Your goal
Output an exact reproduction of the data.

Supplied material
- - -
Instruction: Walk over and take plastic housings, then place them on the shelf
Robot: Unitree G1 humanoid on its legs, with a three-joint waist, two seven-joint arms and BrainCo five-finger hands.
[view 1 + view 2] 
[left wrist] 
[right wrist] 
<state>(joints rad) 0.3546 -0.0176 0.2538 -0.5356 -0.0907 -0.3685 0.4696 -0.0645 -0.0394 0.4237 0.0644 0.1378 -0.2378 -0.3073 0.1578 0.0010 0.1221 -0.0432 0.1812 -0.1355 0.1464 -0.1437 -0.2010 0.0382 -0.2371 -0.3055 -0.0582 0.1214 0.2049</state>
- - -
Expected answer
Instruction: Walk over and take plastic housings, then place them on the shelf
Robot: Unitree G1 humanoid on its legs, with a three-joint waist, two seven-joint arms and BrainCo five-finger hands.
[view 1 + view 2] 
[left wrist] 
[right wrist] 
<state>(joints rad) 0.3546 -0.0176 0.2538 -0.5356 -0.0907 -0.3685 0.4696 -0.0645 -0.0394 0.4237 0.0644 0.1378 -0.2378 -0.3073 0.1578 0.0010 0.1221 -0.0432 0.1812 -0.1355 0.1464 -0.1437 -0.2010 0.0382 -0.2371 -0.3055 -0.0582 0.1214 0.2049</state>

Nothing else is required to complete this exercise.